AVAILABLE DATA:
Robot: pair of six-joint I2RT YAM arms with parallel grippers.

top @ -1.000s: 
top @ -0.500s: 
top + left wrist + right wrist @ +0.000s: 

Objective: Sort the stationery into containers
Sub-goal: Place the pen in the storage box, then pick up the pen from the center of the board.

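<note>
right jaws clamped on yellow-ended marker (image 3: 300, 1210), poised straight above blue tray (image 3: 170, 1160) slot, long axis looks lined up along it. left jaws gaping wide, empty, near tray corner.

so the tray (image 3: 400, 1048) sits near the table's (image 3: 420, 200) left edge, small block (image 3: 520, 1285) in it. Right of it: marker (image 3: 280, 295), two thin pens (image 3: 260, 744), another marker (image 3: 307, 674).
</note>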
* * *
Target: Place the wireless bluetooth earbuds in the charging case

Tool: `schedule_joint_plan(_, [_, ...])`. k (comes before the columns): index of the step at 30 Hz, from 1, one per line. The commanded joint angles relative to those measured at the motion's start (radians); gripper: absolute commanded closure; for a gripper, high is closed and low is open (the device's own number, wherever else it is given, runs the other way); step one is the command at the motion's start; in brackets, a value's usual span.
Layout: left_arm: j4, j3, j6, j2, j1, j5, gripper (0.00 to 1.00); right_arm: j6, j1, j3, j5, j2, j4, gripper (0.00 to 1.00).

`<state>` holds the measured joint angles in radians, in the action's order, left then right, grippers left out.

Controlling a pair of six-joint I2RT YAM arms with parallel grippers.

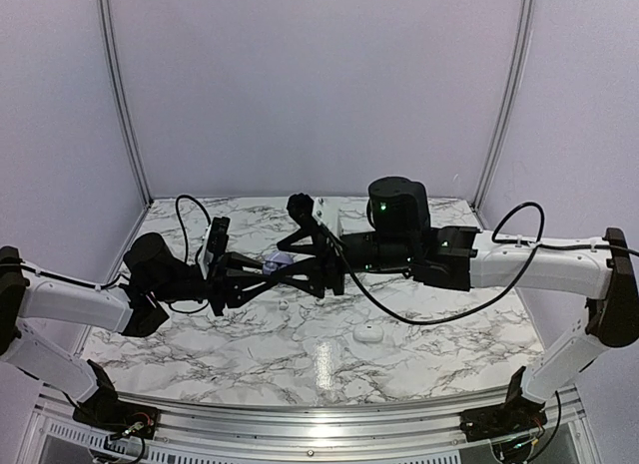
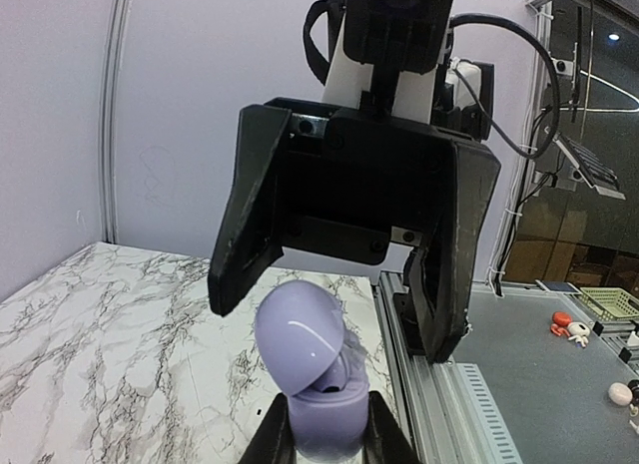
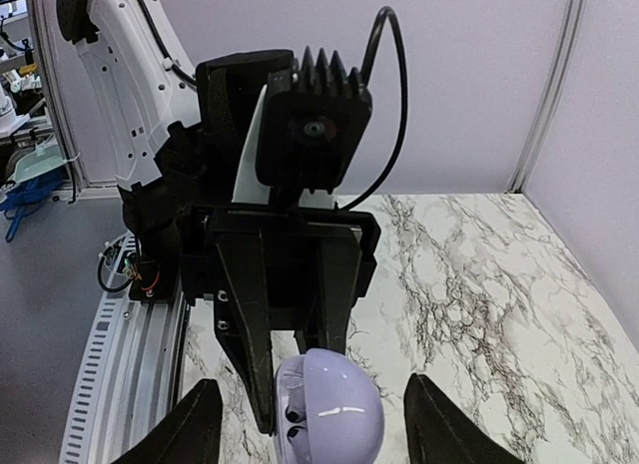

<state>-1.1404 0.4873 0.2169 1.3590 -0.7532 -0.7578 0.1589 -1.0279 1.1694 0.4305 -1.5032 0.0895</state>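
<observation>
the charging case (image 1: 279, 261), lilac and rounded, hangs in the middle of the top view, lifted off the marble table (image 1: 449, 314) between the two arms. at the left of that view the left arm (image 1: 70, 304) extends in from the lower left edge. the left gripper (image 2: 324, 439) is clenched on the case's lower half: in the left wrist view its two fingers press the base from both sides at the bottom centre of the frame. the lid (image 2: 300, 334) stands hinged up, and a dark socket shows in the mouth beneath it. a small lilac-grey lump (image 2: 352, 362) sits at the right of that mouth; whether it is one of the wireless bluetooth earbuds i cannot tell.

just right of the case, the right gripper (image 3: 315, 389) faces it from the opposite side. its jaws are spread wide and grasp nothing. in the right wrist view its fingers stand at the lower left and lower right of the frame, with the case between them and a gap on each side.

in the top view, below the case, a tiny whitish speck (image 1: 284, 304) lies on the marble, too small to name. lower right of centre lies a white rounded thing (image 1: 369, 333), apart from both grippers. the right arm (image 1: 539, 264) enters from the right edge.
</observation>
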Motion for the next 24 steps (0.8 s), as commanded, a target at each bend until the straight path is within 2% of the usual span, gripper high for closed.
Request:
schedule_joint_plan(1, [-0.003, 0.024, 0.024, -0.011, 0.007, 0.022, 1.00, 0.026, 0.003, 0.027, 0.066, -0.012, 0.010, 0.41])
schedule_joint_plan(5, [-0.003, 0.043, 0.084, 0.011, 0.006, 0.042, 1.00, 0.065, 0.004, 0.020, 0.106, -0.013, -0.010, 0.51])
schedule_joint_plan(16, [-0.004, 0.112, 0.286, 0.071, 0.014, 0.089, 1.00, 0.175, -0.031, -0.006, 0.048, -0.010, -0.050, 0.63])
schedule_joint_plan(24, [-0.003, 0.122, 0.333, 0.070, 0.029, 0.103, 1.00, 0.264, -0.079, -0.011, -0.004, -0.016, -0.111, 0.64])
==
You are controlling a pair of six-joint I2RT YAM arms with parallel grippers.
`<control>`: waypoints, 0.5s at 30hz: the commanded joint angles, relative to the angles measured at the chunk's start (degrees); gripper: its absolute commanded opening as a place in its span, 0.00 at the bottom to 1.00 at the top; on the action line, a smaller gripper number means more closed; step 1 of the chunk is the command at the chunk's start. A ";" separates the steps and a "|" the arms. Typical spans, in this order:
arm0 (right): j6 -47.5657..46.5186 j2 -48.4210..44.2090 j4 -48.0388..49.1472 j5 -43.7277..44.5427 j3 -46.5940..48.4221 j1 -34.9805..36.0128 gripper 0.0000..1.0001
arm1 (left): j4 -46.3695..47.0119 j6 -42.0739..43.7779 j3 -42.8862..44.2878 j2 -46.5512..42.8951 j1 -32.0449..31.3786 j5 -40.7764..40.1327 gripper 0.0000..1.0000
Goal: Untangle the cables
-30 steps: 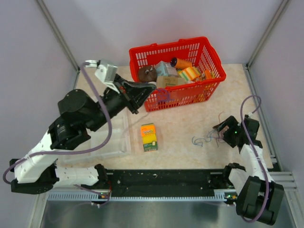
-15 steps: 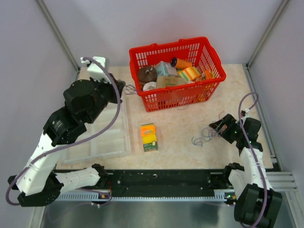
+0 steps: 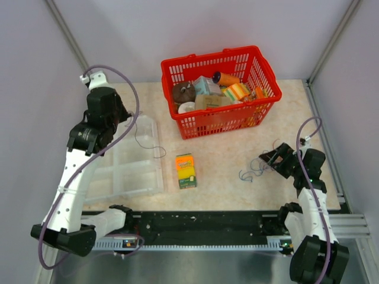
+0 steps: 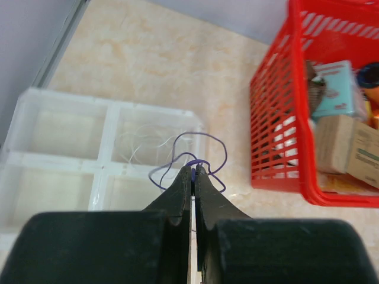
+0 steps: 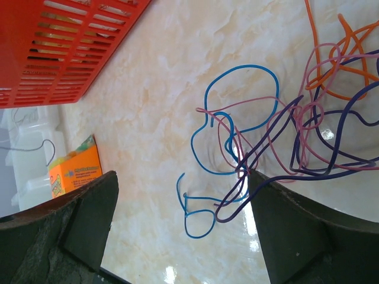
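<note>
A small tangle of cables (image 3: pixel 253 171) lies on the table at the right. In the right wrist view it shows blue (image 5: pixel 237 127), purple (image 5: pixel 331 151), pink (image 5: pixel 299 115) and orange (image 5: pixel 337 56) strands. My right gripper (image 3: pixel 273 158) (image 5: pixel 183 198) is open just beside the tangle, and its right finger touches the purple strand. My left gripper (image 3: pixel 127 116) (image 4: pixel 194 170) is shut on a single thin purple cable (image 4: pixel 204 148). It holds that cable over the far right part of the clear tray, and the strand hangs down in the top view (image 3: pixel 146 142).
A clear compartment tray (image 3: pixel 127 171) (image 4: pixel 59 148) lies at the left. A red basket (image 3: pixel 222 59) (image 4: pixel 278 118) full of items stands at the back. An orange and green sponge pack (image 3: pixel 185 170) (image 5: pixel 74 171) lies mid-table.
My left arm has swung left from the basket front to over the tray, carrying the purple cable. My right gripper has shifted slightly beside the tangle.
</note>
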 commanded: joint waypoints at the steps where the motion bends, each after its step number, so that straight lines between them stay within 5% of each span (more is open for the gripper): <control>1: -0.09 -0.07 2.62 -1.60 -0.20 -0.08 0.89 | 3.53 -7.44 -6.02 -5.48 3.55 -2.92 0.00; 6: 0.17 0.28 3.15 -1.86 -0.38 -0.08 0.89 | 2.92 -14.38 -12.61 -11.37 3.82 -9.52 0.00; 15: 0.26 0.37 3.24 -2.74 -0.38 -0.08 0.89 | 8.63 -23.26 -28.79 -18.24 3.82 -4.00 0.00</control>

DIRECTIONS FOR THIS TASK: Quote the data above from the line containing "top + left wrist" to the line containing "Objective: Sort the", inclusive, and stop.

RESPONSE TO THE TASK:
top + left wrist + right wrist @ +0.000s: 

Objective: Sort the stationery into containers

The exercise is complete.